Avec « Les Promesses », le réalisateur Thomas Kruithof fait un sacré pari : captiver le spectateur pendant 1h40 sur un sujet technique (pour ne pas dire technocratique), pas glamour pour un sou, en montrant les dessous d’une vie politique locale compliquée, pleine de compromis, de renoncement et loin, très loin des idéaux les plus purs. Thomas Kruithof fait donc le pari de la sobriété à tous les étages : un rythme soutenu mais sans scènes qui sortent du lot, une musique discrète, une réalisation conventionnelle, il ose quelque chose que le cinéma n’ose pas très souvent : il mise sur le fond, et il parie sur l’intelligence des spectateurs. Pour réussir, il s’offre juste le luxe de deux acteurs formidables : Isabelle Huppert d’abord, dont le talent protéiforme n’est largement plus à prouver, et Reda Kateb. Alors je suis une fan de cet acteur depuis bien longtemps, du temps où il occupait des seconds rôles. Même à cette époque là, avec juste quelques scènes il sortait du lot. Alors ici, dans le rôle de Yazid, un directeur de cabinet qui ira loin, intelligent, pugnace, fidèle mais qui n’hésite pas à renverser la table quand il le faut, il livre, je trouve, une de ses prestations les plus abouties. Les seconds rôles ne sont pas en reste, Naidra Ayadi en première adjointe droite dans ses bottes, Hervé Pierre en patron du parti (socialiste ?), Soufiane Guerrab en homme de main d’un marchand de sommeil ou Jean-Paul Bordes en porte parole des copropriétaires (tout en colère sourde, très convaincant), tous profitent de seconds rôles suffisamment bien écrits pour qu’ils puisse donner du relief à leur jeu. Mais en réalité, la star du film, c’est le scénario et c’est bien là-dessus qu’il faut s’attarder. La réhabilitation des logements insalubres, la politique de la ville mais aussi la cuisine politicienne, le jeu des ambitions personnelles, tout cela est étroitement entremêlé dans « Les Promesses ». Alors oui, le film ne brosse pas le combat héroïque d’un maire désintéressé contre une machine politicienne cynique et déconnectée des réalités. Clémence et Yazid ont beau avoir les mains dans le cambouis, ils ont à faire avec des réalités cruelles : c
elles des copropriétaires qui refusent de payer leur charge et du cercle vicieux que cela provoque, celle des marchands de sommeil qui ont intérêt à ce que surtout rien ne change, celle d’un pouvoir régalien qui n’a pas d’argent pour tous les projets et qui doit arbitrer entre les pauvres d’une cité et les pauvres d’une autre, une jurisprudence qui ferme des portes déjà étroite, une code des marchés publics qui vous vaut des inimitiés, mais qu’il faut bien respecter. Et plus en plus de tout cela il y a des écueils très humains : la difficulté de décrocher, la peur de « l’après », les ambitions personnelles (et légitimes) qu’on peut nourrir.

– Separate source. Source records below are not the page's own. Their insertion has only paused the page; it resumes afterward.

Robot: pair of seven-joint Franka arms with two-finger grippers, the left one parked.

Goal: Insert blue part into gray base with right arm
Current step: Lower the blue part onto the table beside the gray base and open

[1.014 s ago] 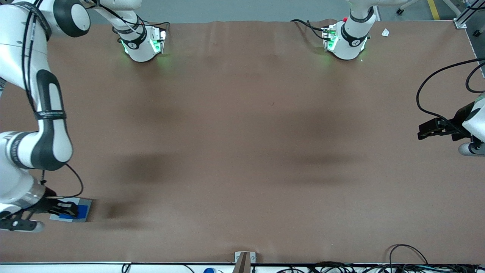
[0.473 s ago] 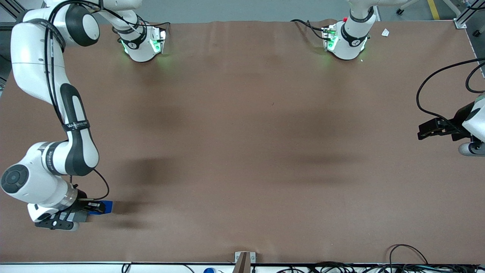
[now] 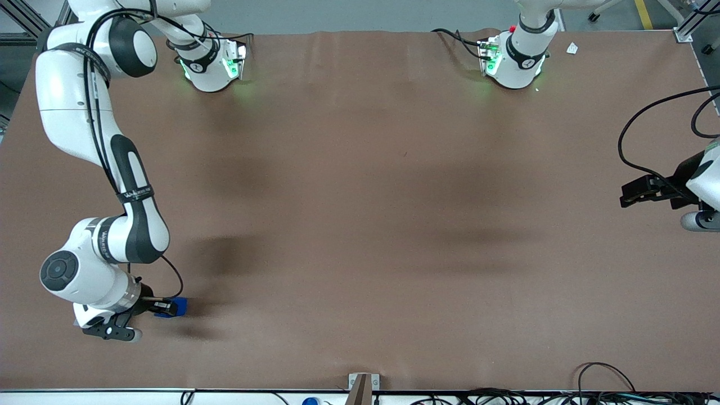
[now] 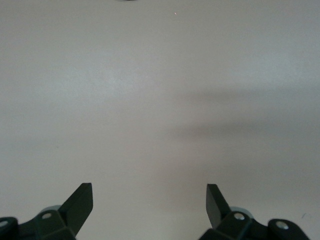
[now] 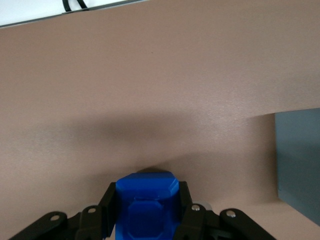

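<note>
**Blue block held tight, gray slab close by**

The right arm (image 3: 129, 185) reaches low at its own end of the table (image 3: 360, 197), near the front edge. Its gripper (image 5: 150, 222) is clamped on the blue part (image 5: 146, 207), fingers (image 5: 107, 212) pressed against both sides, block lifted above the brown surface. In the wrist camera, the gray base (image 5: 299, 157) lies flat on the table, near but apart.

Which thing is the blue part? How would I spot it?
Find the white right arm at its end of the brown table. Its black gripper holds the blue part, the only bright blue thing there.
</note>
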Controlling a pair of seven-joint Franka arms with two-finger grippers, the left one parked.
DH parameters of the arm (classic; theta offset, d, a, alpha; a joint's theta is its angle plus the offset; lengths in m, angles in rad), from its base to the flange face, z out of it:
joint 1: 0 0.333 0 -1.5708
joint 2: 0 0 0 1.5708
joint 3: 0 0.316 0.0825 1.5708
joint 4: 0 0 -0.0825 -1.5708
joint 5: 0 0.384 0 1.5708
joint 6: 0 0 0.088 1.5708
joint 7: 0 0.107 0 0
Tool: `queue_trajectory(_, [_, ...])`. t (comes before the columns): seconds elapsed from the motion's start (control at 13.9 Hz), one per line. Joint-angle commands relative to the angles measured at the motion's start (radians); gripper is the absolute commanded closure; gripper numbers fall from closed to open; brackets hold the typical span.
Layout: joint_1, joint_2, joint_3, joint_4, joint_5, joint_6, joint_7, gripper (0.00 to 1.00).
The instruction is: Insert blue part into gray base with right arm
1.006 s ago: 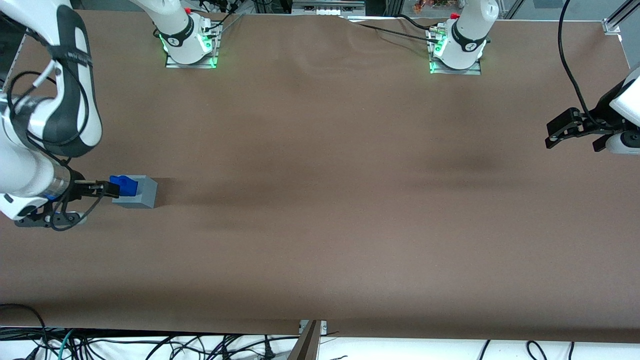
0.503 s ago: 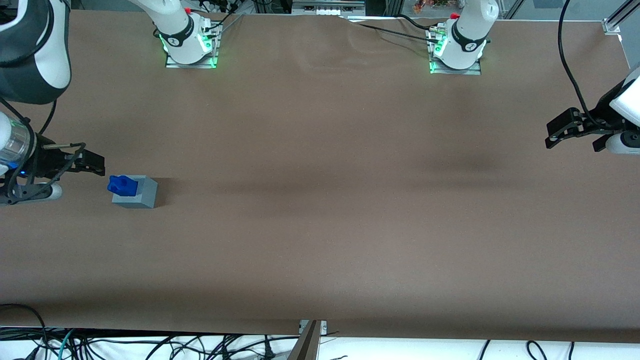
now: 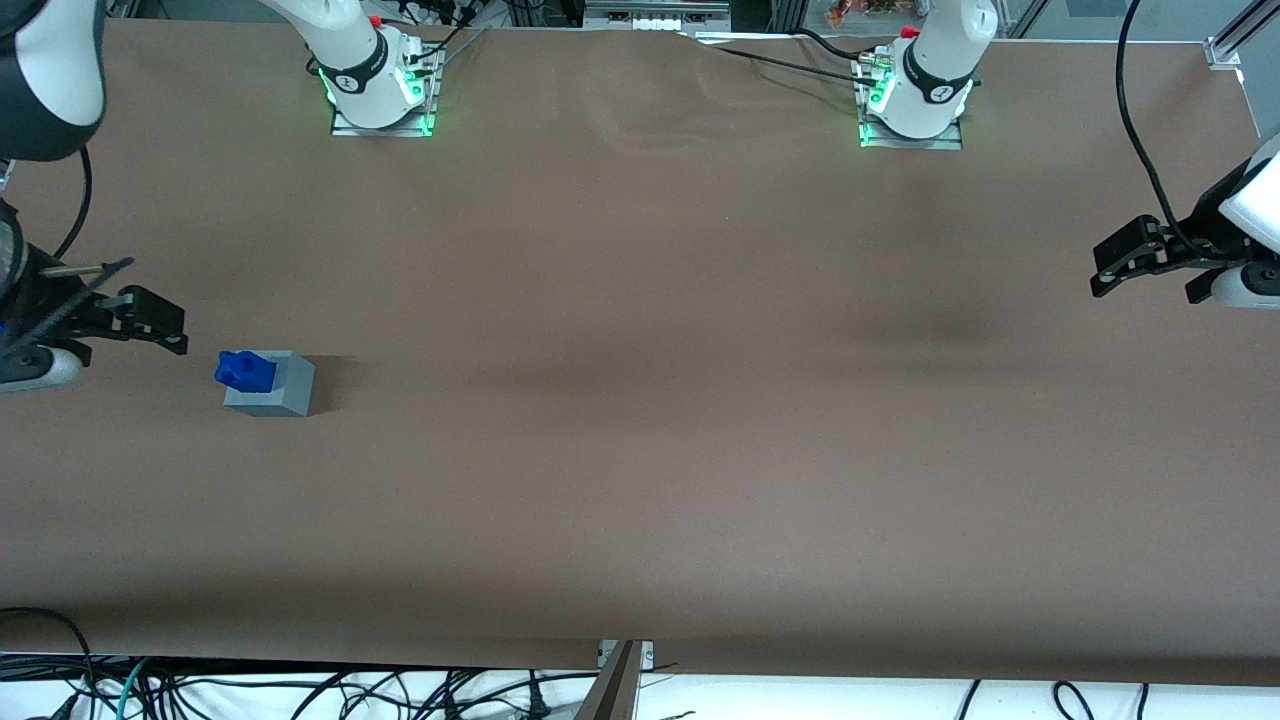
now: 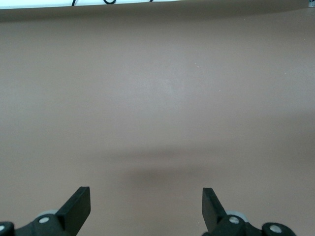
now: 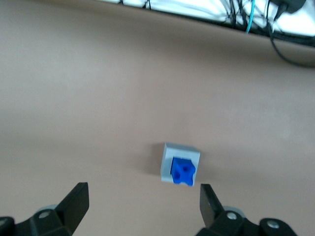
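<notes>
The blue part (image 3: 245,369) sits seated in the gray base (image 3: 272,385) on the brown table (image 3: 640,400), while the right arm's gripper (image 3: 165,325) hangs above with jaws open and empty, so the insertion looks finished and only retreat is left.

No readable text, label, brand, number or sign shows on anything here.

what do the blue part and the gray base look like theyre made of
The blue part looks like hard plastic: saturated even color, lumpy molded shape, dull sheen. The gray base seems the same kind of plastic, matte light gray with flat faces and crisp edges; possibly printed, though no layer lines show. The blue part sits in its top. The open tool hangs apart, nearer the working arm's end.
</notes>
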Motion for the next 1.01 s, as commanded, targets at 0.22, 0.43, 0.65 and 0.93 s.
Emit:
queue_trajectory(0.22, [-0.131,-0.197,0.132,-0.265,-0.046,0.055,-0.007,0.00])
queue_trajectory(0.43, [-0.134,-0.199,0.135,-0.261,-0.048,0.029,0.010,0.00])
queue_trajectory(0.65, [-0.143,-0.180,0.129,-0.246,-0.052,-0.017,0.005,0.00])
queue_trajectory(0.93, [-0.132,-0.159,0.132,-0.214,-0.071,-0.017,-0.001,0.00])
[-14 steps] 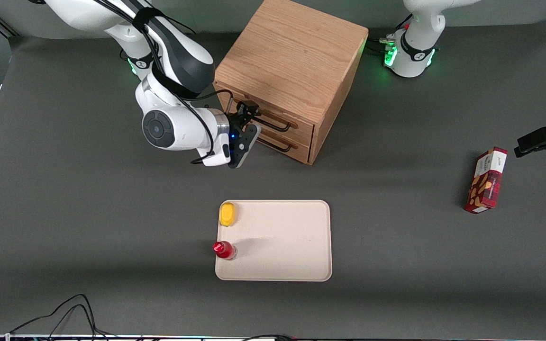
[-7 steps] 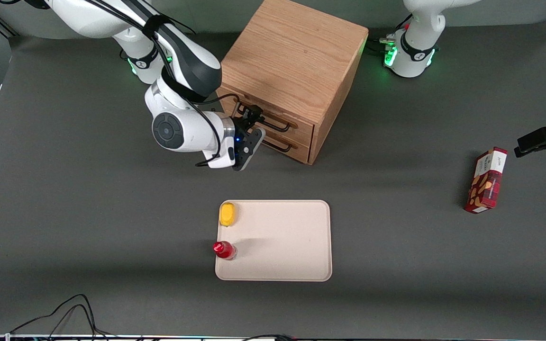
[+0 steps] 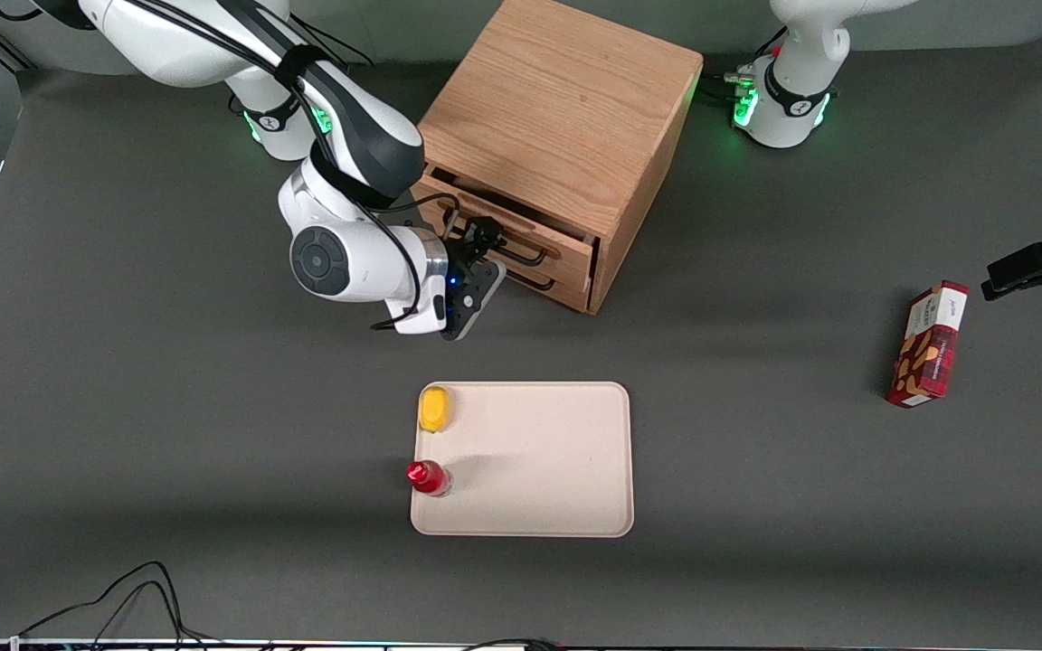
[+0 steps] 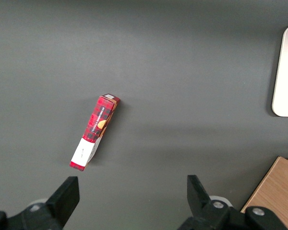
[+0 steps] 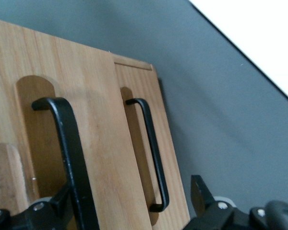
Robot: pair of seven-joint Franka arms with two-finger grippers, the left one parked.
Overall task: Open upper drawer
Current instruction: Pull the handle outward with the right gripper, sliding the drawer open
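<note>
Tray [image 3: 575, 506]: nearest the front camera, cream, with a yellow object [image 3: 435, 409] and a red-capped bottle [image 3: 429, 476] at its edge toward my working end; bare grey table [image 3: 168, 407] lies between it and my gripper.

Gripper [image 3: 483, 242]: at the cabinet front, over the handle [image 3: 521, 249] of the upper drawer [image 3: 521, 237]. In my wrist view the black wire [image 5: 72, 153] runs between my two fingers [image 5: 201, 194], which stand apart; I cannot tell whether they pinch it or only hook it.

Progress: the upper drawer front stands proud of the lower drawer [image 5: 153, 158] (wrist view shows the step clearly), and a dark gap shows under the cabinet [image 3: 566, 108] top. I judge it partly open, with most of the travel left.

Open room: the pull line runs over bare table toward my working end; the tray's near corner lies off that line, I judge.

Edges: lower handle [image 5: 151, 153] sits just beside mine, so I must not drop onto it.

Far off: red carton [image 3: 928, 344] toward the parked arm's end, no concern.
</note>
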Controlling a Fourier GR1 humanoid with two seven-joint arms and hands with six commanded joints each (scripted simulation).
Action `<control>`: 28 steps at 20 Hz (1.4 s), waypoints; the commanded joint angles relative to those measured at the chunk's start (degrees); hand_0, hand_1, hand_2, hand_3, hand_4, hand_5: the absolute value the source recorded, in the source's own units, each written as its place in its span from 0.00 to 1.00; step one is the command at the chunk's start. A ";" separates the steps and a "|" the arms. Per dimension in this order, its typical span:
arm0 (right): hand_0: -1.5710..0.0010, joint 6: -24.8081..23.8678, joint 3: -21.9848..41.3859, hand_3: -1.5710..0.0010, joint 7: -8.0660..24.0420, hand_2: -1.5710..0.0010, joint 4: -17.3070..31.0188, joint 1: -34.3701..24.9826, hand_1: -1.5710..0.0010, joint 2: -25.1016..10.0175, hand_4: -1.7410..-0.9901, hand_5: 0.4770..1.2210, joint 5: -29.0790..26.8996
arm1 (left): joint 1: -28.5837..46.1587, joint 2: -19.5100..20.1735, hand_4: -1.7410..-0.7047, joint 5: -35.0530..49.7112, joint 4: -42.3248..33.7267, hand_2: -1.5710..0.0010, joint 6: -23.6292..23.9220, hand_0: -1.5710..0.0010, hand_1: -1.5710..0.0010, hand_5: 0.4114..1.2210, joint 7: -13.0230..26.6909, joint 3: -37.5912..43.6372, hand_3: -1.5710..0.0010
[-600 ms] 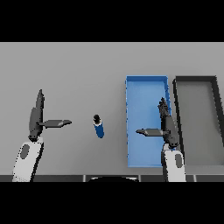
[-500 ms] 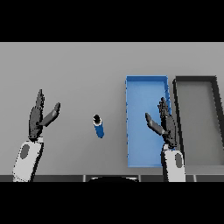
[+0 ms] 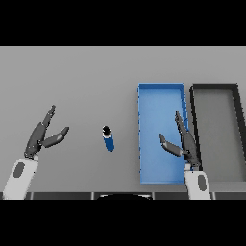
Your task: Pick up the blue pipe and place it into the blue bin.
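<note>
Head view: a short blue cylindrical pipe with a dark end cap (image 3: 108,139) is lying on the plain grey bench (image 3: 86,81), its dark end pointing away from the robot and its blue body angling slightly toward the right. It is sitting between the two hands and touching neither. To its right, just across a strip of bare bench, a shallow rectangular blue bin (image 3: 161,88) is standing with its long side running away from the robot, and nothing is lying inside it. A dark grey rectangular tray with a black rim (image 3: 214,87) is standing beside the blue bin, on its right, the two walls close together.

The dark left hand (image 3: 39,138) is showing at the lower left on its white and grey arm, well apart from the pipe, fingers straight and pointing up and away, thumb spreading out toward the pipe; it is wide and holding nothing. The dark right hand (image 3: 186,143) is hanging over the right edge of the blue bin, its fingers stretching forward along the bin's right wall and its thumb reaching left over the bin's blue floor; it too is spread wide and carrying nothing. The pipe is lying nearer the blue bin than the left hand.
</note>
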 commanded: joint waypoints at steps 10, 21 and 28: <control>1.00 0.68 0.65 1.00 -1.44 1.00 -0.77 0.42 1.00 -1.13 0.69 0.17 1.01 | 1.93 3.64 0.68 1.62 -6.19 1.00 -11.45 1.00 1.00 0.15 0.90 -5.86 1.00; 1.00 1.09 0.63 1.00 -2.40 1.00 -0.72 0.99 1.00 -0.51 0.63 0.19 0.30 | -0.80 -4.40 0.60 -3.68 -6.57 1.00 -14.00 1.00 1.00 0.04 4.91 -15.93 1.00; 1.00 0.76 0.49 1.00 -1.45 1.00 -1.31 1.82 1.00 -0.12 0.62 0.17 0.18 | -6.32 -12.25 0.60 -4.73 1.53 1.00 -14.41 1.00 1.00 0.04 6.22 -17.77 1.00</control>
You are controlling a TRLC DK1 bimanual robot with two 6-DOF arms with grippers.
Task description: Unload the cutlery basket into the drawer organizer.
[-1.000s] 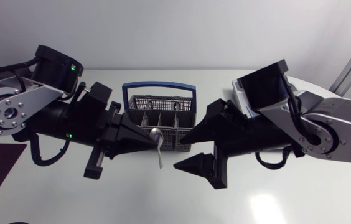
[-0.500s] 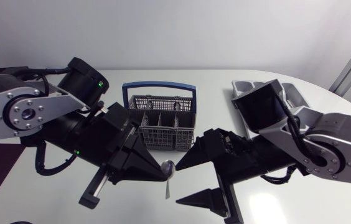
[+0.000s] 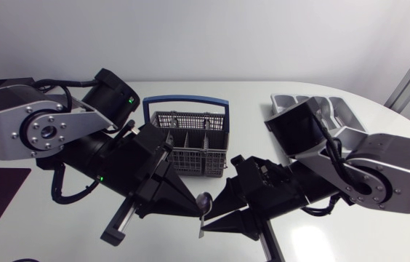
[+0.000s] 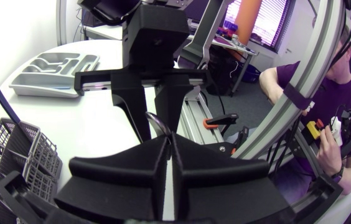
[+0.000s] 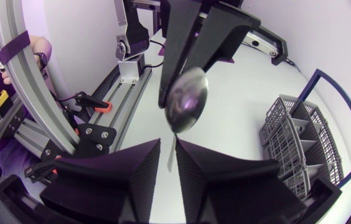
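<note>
Table edges: the white table [image 3: 379, 240] is ending in a dark strip under the left arm, and its rim is curving round behind the drawer organizer [image 4: 45, 90].
Meeting point: both grippers are facing each other in front of the cutlery basket [image 3: 183, 156]. In the wrist views the table's front rim is running just beside them.
Open room: bare tabletop is lying to the right of the right arm and behind the basket. A narrower bare strip is showing between basket and organizer.
Left gripper [image 4: 168, 149]: its wedge fingers are pressing together on the spoon [image 5: 187, 102] and holding it off the table.
Right gripper [image 5: 168, 144]: its fingers are standing slightly apart. The spoon's handle is hanging in the narrow gap, and no contact is showing on either side.
Spoon: it is hanging bowl up and handle down, between the two grippers and clear of the basket. The metal is looking polished, and the bowl is mirroring the dark fingers behind it.
Basket: it is sitting upright near the table's middle, grey mesh with a blue handle raised over it.
Organizer: it is lying flat behind the right arm, well apart from the spoon, a pale grey tray with shaped compartments.
</note>
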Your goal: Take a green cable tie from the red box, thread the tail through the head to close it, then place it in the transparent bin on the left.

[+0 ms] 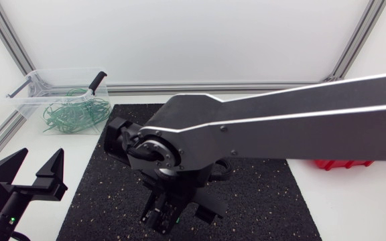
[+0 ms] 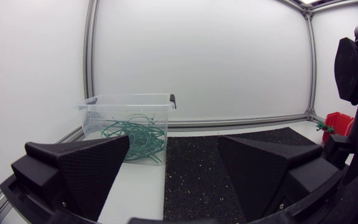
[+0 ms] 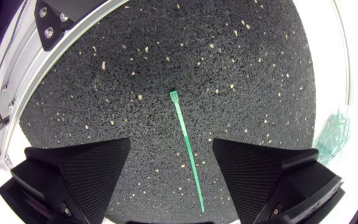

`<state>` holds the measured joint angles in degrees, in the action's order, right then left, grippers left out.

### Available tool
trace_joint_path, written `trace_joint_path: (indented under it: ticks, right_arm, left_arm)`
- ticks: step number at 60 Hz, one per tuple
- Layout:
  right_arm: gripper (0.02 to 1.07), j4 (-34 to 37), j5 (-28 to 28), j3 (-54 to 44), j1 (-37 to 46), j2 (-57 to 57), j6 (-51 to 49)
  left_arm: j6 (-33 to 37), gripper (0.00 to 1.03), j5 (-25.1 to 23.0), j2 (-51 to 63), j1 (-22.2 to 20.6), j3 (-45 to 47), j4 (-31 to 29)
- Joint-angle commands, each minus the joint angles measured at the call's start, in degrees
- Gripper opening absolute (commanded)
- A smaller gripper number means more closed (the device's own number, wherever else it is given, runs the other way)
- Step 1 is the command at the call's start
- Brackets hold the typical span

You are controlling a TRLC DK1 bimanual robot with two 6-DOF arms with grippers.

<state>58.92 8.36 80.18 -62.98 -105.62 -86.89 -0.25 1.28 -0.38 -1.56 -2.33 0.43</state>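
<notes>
The green cable tie [image 3: 187,149] lies straight and unthreaded on the black speckled mat [image 1: 267,194] in the middle of the surface [image 1: 354,201], toward its near edge. Its head points away from the right gripper [image 3: 171,162] and its tail runs back under it. That gripper hangs over the tie with its two fingers wide apart — the tie shows in the gap between them, and neither finger visibly touches it. The right arm [image 1: 300,120] comes in from the right edge and crosses above the mat. It hides most of the red box [image 1: 344,163], which sits by the right edge of the surface.

The left gripper [image 1: 43,157] sits near the near left corner, off the mat, with its fingers spread and nothing between them. It faces the transparent bin [image 1: 66,69] at the far left corner — inside the bin lies a tangle of green ties [image 1: 72,114].
</notes>
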Motion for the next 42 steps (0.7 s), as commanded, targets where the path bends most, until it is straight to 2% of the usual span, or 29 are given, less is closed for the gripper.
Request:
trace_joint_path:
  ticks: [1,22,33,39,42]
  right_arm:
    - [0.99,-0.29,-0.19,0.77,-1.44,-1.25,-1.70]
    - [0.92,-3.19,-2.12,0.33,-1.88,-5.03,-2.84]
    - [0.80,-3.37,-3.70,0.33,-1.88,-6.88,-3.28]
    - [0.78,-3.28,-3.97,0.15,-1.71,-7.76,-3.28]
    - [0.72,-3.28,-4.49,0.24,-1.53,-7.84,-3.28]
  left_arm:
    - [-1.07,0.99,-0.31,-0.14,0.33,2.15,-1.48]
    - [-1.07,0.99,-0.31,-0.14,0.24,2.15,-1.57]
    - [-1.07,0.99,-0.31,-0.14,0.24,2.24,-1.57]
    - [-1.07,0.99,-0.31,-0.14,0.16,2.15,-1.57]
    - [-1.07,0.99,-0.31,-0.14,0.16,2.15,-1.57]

« Les Promesses » montre, avec une clarté assez bluffante, la réalité compliquée d’une vie politique locale où il ne suffit pas de « vouloir » pour « faire ». En fait, « Les Promesses », c’est le contraire d’un film populiste. Alors forcément, ce n’est pas aussi facile d’accès qu’un pamphlet, ce n’est pas aussi exaltant qu’un film qui montrerait les bons (le maire, les gentils administrés, les pauvres) contre les méchants (le Gouvernement, les marchands de sommeil, les partis politiques). « Les Promesses » est un film passionnant mais un peu exigeant, parfois même un petit peu austère, et qui ne conviendra pas à tout le monde, qui ne convaincra pas tout le monde. Mais moi, j’ai eu l’impression de comprendre de bout en bout tous les enjeux, et rendre clairs et intelligibles des enjeux aussi techniques n’est pas la moindre des qualités du scénario. Si on veut chercher le petit défaut,
on pourra dire que le suspens de la fin, qui donne l’impression que tout se décide en deux minutes entre deux portes, n’est pas forcément hyper crédible. C’est un artifice de cinéma qui a fait ses preuves, et comme le film est très sobre et sérieux pendant 90 minutes, on lui pardonne cette toute petite facilité dans les 10 dernières : c’est de bonne guerre !
Je recommande « Les Promesses », ce n’est pas si souvent que le cinéma français nous propose un film avec un fond aussi pertinent et citoyen, aussi intelligent qu’il est peu manichéen.